TASK PROMPT: Your task is to retype, word for word, the lines from the start of the data through the line holding "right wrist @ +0". Do not include the pictures.

EXERCISE DATA:
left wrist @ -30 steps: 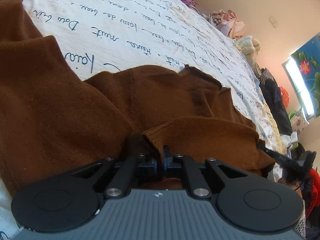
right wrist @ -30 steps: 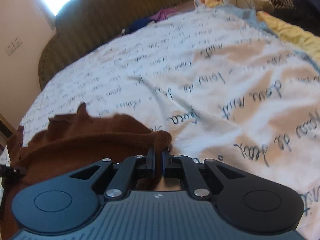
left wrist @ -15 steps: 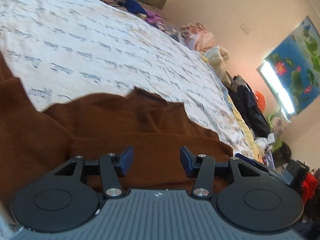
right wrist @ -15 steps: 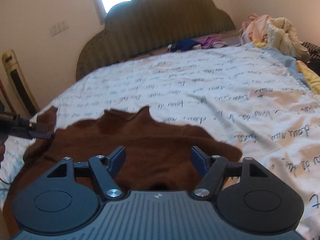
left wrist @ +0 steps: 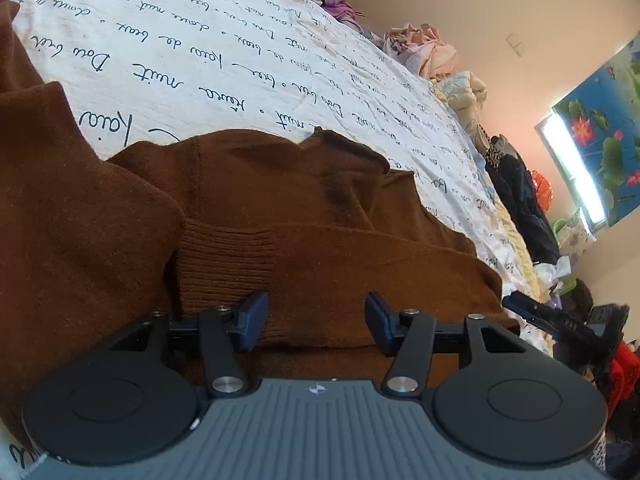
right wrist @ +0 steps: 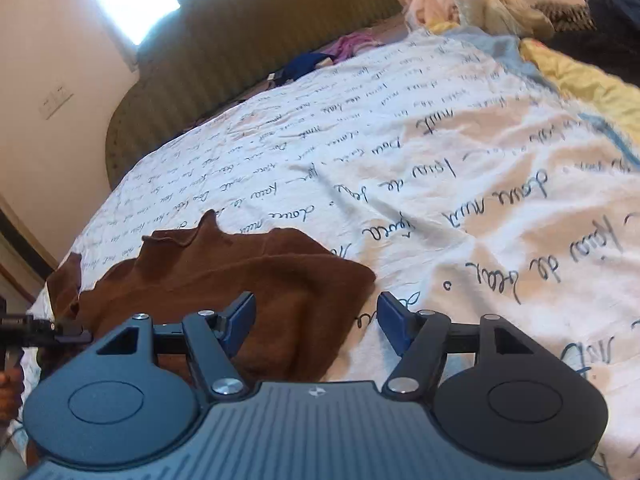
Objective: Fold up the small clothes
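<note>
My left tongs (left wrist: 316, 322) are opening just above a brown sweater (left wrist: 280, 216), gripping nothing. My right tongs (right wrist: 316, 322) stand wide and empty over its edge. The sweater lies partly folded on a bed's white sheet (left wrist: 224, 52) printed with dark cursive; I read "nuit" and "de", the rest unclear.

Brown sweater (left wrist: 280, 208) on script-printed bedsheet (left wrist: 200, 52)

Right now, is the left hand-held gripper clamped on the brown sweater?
No, the left hand-held gripper stands open, pads clear of the brown sweater.
</note>
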Tool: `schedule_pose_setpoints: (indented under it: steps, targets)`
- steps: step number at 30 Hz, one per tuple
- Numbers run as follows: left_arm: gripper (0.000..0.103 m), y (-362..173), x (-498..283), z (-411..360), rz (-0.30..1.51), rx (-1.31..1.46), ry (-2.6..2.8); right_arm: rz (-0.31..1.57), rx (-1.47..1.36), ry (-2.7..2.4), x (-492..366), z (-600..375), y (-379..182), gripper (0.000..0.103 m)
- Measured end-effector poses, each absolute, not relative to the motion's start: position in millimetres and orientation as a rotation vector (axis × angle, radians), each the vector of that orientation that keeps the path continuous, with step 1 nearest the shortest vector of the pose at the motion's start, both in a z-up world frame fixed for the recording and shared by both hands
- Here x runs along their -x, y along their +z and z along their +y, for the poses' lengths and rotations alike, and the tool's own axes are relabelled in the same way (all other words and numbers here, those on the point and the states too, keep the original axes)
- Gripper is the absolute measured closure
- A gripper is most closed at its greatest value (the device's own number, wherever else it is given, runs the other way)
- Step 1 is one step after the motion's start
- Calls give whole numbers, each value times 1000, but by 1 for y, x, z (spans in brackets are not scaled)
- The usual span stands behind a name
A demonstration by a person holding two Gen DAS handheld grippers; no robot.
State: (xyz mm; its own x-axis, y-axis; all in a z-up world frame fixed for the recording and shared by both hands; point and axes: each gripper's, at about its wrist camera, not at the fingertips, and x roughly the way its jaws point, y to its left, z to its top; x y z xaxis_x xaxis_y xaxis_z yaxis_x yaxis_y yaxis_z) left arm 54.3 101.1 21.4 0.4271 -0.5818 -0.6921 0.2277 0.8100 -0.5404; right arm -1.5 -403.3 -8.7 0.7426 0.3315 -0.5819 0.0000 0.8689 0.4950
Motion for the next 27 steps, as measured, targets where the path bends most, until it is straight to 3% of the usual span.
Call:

SOLUTION FOR THIS TASK:
left wrist @ -30 steps: 
right wrist @ -30 steps: 
left wrist @ -15 steps: 
right wrist @ -15 steps: 
left wrist @ +0 steps: 
right wrist @ +0 steps: 

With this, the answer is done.